A service to commemorate the formation of the Royal Ulster Constabulary (RUC) which replaced the Royal Irish Constabulary in 1922 was held in Kilbride Parish Church on October 2.
The formation of the RUC, on June 1 1922, followed the partition of Ireland. In the wake of the Patten Report, the police force was reformed and renamed as the Police Service of Northern Ireland (PSNI) on November 4 2001.
The special service in Kilbride recognised the contribution and sacrifice made by police officers in Northern Ireland over 100 years. This was the main service for the Borough of Antrim and Newtownabbey and the Worshipful the Mayor of Antrim and Newtownabbey, Alderman Stephen Ross, was in attendance, together with other councillors and local MLA, Dr Steve Aiken OBE.
St Bride’s was honoured to host this event, and the service was well attended by many past members of the RUC. The lessons were read by former officers and the praise was led by the PSNI Ladies’ Choir.

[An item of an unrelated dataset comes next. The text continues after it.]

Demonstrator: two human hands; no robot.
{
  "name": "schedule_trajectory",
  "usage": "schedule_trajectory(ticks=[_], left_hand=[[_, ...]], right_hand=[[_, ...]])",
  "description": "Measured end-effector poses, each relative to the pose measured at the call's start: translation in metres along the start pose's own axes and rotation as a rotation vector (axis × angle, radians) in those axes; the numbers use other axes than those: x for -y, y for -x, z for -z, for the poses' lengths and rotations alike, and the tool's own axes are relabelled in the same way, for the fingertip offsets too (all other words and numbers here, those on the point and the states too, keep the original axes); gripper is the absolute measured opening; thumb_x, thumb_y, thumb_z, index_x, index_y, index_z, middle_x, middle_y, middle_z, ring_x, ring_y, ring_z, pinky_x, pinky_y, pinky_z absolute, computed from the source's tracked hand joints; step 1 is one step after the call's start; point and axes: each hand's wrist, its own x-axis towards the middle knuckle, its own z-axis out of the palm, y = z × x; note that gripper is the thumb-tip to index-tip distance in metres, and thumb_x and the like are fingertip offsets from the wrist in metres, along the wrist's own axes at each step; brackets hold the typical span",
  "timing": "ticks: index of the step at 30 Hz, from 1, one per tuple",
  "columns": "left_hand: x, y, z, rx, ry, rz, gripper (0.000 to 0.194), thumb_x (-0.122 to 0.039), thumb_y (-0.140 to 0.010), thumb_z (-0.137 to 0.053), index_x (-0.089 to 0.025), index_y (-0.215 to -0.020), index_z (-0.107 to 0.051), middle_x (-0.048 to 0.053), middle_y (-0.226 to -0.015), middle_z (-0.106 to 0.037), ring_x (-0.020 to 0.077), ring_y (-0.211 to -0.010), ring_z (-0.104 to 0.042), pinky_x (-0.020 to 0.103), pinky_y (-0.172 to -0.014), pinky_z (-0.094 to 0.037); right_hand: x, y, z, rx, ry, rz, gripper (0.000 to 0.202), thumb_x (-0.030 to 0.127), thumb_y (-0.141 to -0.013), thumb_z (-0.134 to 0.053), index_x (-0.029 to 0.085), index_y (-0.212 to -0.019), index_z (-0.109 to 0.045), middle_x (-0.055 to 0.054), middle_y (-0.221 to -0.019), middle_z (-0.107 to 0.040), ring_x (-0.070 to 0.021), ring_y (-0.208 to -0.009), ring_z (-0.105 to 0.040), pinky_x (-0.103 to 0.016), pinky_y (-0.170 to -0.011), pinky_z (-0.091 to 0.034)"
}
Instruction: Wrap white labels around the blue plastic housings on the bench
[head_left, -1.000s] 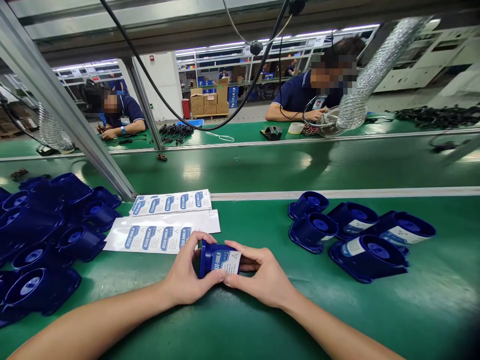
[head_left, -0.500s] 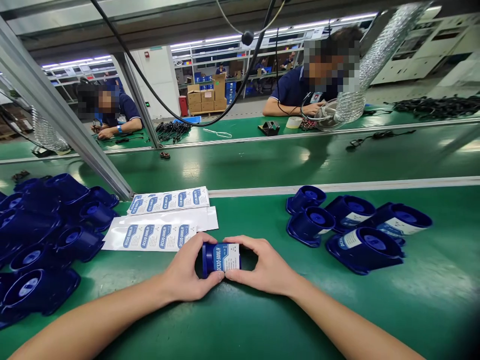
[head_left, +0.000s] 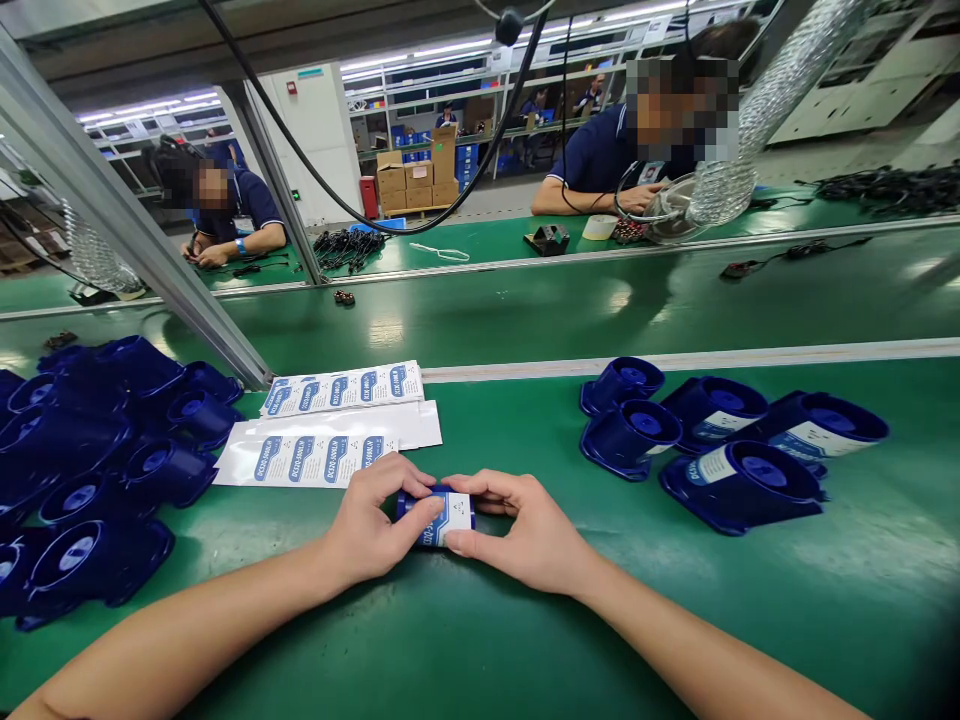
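A blue plastic housing [head_left: 454,511] with a blue-and-white label on its side lies between my hands, low over the green bench. My left hand [head_left: 379,520] grips its left end, the thumb pressed across the label. From the other side my right hand [head_left: 525,525] holds the right end, thumb on the label's lower edge and fingers behind. Just beyond my left hand are label sheets [head_left: 300,459], printed with blue labels in a row. A second stack of label sheets [head_left: 341,390] lies behind them.
Many blue housings [head_left: 82,440] are heaped at the left. Several labelled housings [head_left: 750,475] stand at the right. A metal post [head_left: 172,260] slants down at the left. Across the bench, two co-workers [head_left: 600,160] [head_left: 251,205] sit near cables and a foil duct [head_left: 772,120].
My left thumb has moved up from the housing's lower edge onto the label. The housing is tipped slightly in my hands, and the camera view has shifted a little.
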Motion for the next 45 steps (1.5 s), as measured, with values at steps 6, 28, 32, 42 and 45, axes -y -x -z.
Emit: schedule_trajectory(ticks=[6, 28, 32, 42, 45], left_hand=[[0.010, 0.004, -0.001, 0.246, 0.104, 0.072, 0.095, -0.033, -0.080, -0.087, -0.025, -0.159, -0.035, 0.016, -0.144, -0.058, 0.0347, -0.136, -0.059, 0.055, -0.116, -0.048], [-0.006, 0.005, -0.003, 0.135, -0.019, 0.109, 0.042, -0.040, -0.079, -0.090, -0.022, -0.103, -0.061, 0.003, -0.098, -0.064, 0.0223, -0.088, -0.062, 0.038, -0.080, -0.049], [-0.009, 0.003, -0.001, 0.136, -0.004, 0.140, 0.040, -0.042, -0.078, -0.091, -0.022, -0.097, -0.062, 0.002, -0.093, -0.065, 0.0219, -0.087, -0.062, 0.036, -0.078, -0.048], [-0.010, 0.007, -0.006, 0.115, 0.003, 0.099, 0.034, -0.039, -0.082, -0.090, -0.022, -0.091, -0.062, 0.002, -0.091, -0.065, 0.0214, -0.087, -0.062, 0.035, -0.079, -0.049], [-0.012, 0.008, -0.006, 0.115, -0.013, 0.109, 0.033, -0.039, -0.084, -0.090, -0.021, -0.091, -0.063, 0.002, -0.090, -0.064, 0.0211, -0.086, -0.062, 0.035, -0.078, -0.048]], right_hand=[[-0.001, -0.004, 0.014, 0.016, 0.071, 0.051, 0.045, 0.042, -0.079, -0.091, 0.022, -0.118, -0.079, -0.010, -0.119, -0.083, -0.0313, -0.108, -0.080, -0.049, -0.102, -0.064], [-0.009, -0.003, -0.001, 0.022, 0.215, 0.354, 0.053, 0.038, -0.078, -0.094, 0.029, -0.128, -0.081, -0.004, -0.121, -0.085, -0.0301, -0.102, -0.082, -0.038, -0.087, -0.066], [-0.009, -0.001, 0.000, 0.031, 0.183, 0.317, 0.053, 0.038, -0.076, -0.096, 0.030, -0.126, -0.083, -0.003, -0.123, -0.085, -0.0323, -0.107, -0.082, -0.040, -0.090, -0.067], [-0.011, -0.004, 0.007, 0.088, 0.076, 0.287, 0.063, 0.039, -0.071, -0.101, 0.031, -0.131, -0.082, -0.006, -0.130, -0.081, -0.0369, -0.121, -0.078, -0.050, -0.107, -0.065], [-0.014, -0.004, 0.009, 0.101, 0.043, 0.243, 0.067, 0.040, -0.067, -0.103, 0.030, -0.130, -0.081, -0.007, -0.133, -0.079, -0.0383, -0.127, -0.075, -0.055, -0.116, -0.059]])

The preacher was the Rev Campbell Dixon MBE, a former officer in the RUC and later the PSNI. After serving for 33 years, Campbell retired in 2004. He was ordained in 2007 and has served in St Patrick’s, Jordanstown, St Anne’s Cathedral, Belfast, and St Mark’s, Ballysillan.
In his sermon, he spoke of the strong sense of duty held by officers in the police force and of the great losses and suffering endured throughout its long existence in Northern Ireland with more than 300 members making the supreme sacrifice.
Following the service, tea was enjoyed in the parish hall.